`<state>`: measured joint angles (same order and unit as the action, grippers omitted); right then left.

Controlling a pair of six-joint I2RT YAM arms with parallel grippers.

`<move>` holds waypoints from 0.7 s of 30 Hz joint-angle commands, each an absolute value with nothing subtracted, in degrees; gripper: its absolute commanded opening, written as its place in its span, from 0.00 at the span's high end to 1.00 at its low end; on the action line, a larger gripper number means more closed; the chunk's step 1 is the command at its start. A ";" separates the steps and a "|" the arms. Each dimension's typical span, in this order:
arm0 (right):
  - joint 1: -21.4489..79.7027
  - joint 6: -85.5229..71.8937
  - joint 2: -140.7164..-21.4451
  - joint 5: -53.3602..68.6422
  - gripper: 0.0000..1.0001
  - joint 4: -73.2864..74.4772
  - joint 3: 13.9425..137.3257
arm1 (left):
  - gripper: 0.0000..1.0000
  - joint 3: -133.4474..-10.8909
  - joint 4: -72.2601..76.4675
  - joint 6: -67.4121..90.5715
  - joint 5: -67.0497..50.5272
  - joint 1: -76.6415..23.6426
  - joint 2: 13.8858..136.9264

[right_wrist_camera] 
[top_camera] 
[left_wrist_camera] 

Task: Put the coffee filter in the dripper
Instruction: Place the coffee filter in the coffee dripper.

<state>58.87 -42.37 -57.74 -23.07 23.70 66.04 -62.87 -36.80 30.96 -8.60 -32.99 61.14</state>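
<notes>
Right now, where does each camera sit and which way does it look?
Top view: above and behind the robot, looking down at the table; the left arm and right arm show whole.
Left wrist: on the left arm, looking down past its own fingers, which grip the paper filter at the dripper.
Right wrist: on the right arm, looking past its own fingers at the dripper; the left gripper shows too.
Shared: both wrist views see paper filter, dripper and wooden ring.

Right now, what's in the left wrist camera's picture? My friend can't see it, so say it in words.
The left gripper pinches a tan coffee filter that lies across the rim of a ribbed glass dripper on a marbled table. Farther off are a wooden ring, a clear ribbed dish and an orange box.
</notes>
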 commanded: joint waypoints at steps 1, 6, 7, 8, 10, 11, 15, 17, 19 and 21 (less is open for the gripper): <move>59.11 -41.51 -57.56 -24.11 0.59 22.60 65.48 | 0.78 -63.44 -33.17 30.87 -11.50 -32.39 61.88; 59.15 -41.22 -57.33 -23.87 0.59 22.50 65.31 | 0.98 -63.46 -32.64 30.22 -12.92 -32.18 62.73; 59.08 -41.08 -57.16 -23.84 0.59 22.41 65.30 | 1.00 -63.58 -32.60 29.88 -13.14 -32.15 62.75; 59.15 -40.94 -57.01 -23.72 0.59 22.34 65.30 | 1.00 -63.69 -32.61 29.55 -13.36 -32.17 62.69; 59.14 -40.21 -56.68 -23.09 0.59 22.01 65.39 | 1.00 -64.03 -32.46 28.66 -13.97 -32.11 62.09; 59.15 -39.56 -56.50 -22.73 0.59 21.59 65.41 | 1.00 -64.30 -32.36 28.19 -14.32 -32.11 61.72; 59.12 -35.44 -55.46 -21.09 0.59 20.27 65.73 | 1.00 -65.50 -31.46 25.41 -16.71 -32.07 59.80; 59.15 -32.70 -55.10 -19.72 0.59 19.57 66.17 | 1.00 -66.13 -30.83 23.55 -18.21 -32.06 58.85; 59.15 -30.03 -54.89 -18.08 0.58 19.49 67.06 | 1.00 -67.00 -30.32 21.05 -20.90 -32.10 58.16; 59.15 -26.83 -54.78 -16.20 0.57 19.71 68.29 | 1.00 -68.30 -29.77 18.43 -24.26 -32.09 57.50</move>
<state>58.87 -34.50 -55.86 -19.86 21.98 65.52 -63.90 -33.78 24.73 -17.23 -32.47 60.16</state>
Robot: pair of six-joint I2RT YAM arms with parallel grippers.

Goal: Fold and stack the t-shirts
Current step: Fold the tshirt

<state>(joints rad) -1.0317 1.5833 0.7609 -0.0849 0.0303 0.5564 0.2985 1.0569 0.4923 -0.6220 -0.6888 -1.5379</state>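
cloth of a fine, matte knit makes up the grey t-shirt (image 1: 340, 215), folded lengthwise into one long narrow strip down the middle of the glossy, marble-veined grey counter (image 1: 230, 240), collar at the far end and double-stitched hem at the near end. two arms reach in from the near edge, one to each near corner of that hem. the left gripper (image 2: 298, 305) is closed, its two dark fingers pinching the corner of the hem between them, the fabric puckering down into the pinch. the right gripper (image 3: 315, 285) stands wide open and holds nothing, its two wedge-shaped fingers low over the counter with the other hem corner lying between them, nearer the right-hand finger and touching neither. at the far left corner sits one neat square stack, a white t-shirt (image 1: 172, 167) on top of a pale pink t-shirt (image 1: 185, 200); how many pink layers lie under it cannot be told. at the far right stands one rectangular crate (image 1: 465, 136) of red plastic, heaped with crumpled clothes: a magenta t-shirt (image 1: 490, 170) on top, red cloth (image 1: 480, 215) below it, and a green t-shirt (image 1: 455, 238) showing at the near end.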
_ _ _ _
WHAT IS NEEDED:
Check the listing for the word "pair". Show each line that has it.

WRITTEN RESPONSE:
Controlling a pair of six-joint I2RT YAM arms with parallel grippers.
Robot: pair of six-joint I2RT YAM arms with parallel grippers.

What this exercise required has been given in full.